--- TASK GOAL ---
Extract, in full, the lines below, beginning at the first and ending with the line that contains "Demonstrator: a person". Pictures do not belong in the copy.

--- SUPPLIED DATA ---
-- Opening Marker --

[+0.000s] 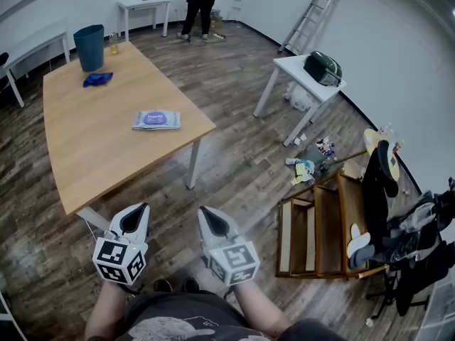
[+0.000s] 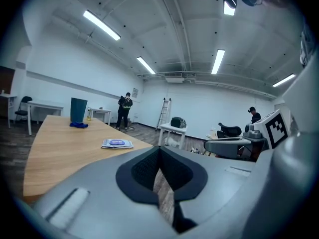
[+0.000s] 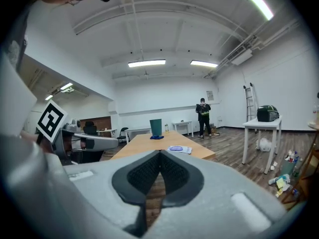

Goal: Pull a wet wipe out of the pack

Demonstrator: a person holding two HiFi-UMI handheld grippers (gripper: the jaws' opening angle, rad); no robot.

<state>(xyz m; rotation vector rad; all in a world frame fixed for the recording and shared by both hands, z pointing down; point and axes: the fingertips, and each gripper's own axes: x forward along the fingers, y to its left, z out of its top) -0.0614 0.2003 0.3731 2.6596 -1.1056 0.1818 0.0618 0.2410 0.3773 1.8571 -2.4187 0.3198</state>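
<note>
A flat wet wipe pack (image 1: 156, 120) with a purple label lies near the right edge of the long wooden table (image 1: 92, 148). It also shows far ahead in the left gripper view, wipe pack (image 2: 117, 143), and in the right gripper view, wipe pack (image 3: 178, 149). My left gripper (image 1: 135, 213) and right gripper (image 1: 210, 216) hang side by side over the floor, short of the table's near end. Both are shut with nothing between the jaws, as seen at the left gripper (image 2: 159, 152) and the right gripper (image 3: 160, 156).
A teal bin (image 1: 90, 47), a blue cloth (image 1: 97, 79) and a small bottle (image 1: 114, 43) stand at the table's far end. To the right are a white side table (image 1: 302, 77) with a dark bag, a ladder (image 1: 307, 18) and a wooden rack (image 1: 323, 226). A person (image 1: 201, 2) stands far back.
</note>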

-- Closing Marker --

--- ANSWER BOX ---
[+0.000s] 
[+0.000s] 
[+0.000s] 

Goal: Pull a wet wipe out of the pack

Demonstrator: a person holding two HiFi-UMI handheld grippers (gripper: the jaws' opening angle, rad); no robot.

There is nothing further to this answer.